The ANCHOR study evaluating 3- and 6-month optical coherence tomographic (OCT) surveillance following percutaneous coronary intervention with the cobalt chromium Angiolite sirolimus-eluting stent system was published by Dr. Rishi Puri, Quebec Heart and Lung Institute (IUCPQ), UL, Canada online ahead of print in Catheterization and Cardiovascular Interventions.
Using quantitative OCT analyses, the investigators explored the healing characteristics of the Angiolite device at 3 and 6 months postimplantation. The Angiolite stent was successfully implanted in 103 patients without periprocedural complications. At 3 and 6 months follow-up, OCT strut coverage was evident in 86.3% and 83.3% of struts, mean neointimal thickness was 73.7 ± 46.5 μm and 73.9 ± 54.3 μm, mean neointimal area obstruction of 5.8% ± 10.3% and 4.4% ± 11.3%, and ISA rates were 1.3% ± 7.3% and 1.1% ± 6.2%, respectively. In-stent LLL at 6 months was 0.07 ± 0.37 mm, with a binary in-stent angiographic restenosis rate of 0% without any stent thrombosis, myocardial infarction, or cardiovascular death, with one patient undergoing ischemia-driven target lesion revascularization.
As stated by PI of the ANCHOR study Dr. Josep Rodés-Cabau, “The main purpose of ANCHOR study was to confirm Angiolite’s promising efficacy and safety results obtained in preclinical models. At 6 months, the Angiolite sirolimus-eluting stent was safe and had high rates of strut coverage, modest degrees of neointimal hyperplasia, and very low rates of strut malapposition. These data, coupled with the absence of in-stent binary restenosis and a very low 6-month in-stent LLL, point toward an efficacious drug-eluting stent.”

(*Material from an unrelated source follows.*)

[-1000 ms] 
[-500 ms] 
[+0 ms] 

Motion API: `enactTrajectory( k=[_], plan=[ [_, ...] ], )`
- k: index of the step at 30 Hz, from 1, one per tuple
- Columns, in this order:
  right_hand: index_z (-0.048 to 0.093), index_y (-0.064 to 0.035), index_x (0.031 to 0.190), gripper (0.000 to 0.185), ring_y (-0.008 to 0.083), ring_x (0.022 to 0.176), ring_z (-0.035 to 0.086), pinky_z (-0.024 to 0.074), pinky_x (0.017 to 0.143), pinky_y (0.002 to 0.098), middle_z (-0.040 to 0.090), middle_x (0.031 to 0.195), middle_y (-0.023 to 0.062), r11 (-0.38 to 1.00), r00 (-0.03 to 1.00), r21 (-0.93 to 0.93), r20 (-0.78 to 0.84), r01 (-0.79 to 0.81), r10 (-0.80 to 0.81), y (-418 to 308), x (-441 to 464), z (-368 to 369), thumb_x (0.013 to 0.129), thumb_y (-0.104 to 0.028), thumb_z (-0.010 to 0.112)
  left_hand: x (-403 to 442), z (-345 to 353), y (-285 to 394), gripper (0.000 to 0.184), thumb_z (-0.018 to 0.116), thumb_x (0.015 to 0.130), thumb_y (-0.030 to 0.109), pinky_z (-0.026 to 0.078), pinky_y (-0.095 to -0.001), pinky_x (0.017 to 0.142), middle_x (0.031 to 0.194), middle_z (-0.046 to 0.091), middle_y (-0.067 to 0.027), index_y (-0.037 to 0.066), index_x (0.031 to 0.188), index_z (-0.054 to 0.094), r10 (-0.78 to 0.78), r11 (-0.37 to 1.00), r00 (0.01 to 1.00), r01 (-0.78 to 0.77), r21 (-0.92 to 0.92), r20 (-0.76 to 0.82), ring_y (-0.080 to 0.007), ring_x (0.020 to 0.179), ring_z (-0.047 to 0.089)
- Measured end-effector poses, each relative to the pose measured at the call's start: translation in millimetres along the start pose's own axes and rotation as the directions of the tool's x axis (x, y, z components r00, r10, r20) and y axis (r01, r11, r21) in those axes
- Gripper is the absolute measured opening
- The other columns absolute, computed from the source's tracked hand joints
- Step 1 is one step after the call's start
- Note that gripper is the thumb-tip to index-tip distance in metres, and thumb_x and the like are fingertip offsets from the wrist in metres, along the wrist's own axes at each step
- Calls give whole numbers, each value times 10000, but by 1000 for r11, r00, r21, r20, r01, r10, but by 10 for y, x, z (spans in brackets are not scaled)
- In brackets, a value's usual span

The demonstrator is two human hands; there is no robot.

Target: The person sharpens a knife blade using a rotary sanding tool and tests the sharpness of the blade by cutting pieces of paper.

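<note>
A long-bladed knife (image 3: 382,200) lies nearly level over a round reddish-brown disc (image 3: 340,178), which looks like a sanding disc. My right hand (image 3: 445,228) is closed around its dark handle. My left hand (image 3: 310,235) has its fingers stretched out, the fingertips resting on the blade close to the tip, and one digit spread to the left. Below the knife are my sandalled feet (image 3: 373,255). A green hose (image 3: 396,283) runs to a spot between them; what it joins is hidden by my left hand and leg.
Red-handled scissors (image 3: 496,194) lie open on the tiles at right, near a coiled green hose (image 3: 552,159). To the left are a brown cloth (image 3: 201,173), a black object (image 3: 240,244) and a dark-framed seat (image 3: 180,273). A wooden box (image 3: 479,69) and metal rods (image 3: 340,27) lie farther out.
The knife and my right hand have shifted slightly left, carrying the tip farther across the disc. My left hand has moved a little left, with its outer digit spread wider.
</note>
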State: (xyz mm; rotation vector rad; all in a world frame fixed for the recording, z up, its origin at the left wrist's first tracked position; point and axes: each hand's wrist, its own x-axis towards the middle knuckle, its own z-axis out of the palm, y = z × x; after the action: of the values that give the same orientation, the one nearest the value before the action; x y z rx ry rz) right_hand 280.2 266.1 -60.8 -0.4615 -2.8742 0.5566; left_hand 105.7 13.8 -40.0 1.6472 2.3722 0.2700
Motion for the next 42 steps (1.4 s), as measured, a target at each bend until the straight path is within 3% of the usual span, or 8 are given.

Angiolite is a sirolimus (1,4 µg/mm2) eluting stent on a L605 CoCr platform with ultra-thin struts of 80 µm. The distal part of the catheter is coated with a proprietary durable hydrophilic coating to minimize friction and improve its trackability. Stent sizes comprise diameters from 2.0 to 4.5 mm and lengths from 9 to 39 mm. Combining extra low profile with effective proven drug eluting coating technology, it will contribute to procedure cost reduction.
The Angiolite DES is commercially available in all Europe and other markets where CE Mark approval can expedite the registration process.